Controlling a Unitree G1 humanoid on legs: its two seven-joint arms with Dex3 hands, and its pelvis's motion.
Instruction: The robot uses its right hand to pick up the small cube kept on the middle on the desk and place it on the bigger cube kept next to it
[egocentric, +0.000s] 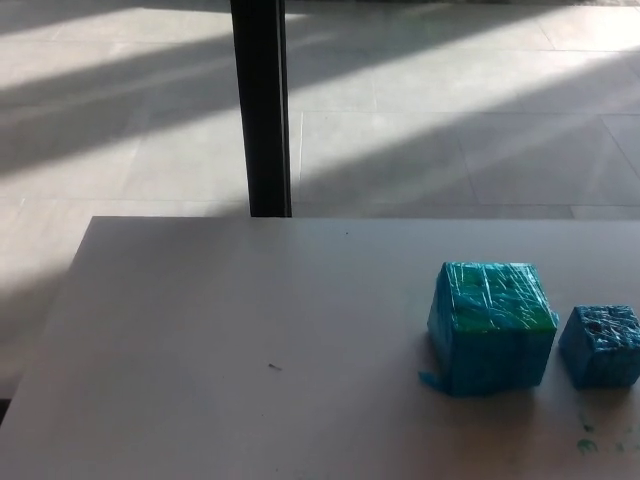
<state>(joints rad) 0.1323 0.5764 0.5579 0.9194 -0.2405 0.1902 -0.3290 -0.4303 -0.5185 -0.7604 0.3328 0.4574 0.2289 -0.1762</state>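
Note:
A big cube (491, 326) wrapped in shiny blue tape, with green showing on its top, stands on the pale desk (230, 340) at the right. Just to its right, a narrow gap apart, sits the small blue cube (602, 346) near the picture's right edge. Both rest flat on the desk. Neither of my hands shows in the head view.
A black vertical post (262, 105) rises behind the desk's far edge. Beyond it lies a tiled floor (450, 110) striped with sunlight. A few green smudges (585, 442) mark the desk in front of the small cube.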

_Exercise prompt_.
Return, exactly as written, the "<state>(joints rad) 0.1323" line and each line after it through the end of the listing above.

_Task answer_.
<state>(joints rad) 0.1323 0.5764 0.5579 0.9194 -0.2405 0.1902 -0.3290 -0.4303 -0.5185 -0.7604 0.3328 0.4574 0.2289 -0.1762</state>
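Note:
A big cube (491, 326) wrapped in shiny blue tape, with green showing on its top, stands on the pale desk (230, 340) at the right. Just to its right, a narrow gap apart, sits the small blue cube (602, 346) near the picture's right edge. Both rest flat on the desk. Neither of my hands shows in the head view.
A black vertical post (262, 105) rises behind the desk's far edge. Beyond it lies a tiled floor (450, 110) striped with sunlight. A few green smudges (585, 442) mark the desk in front of the small cube.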

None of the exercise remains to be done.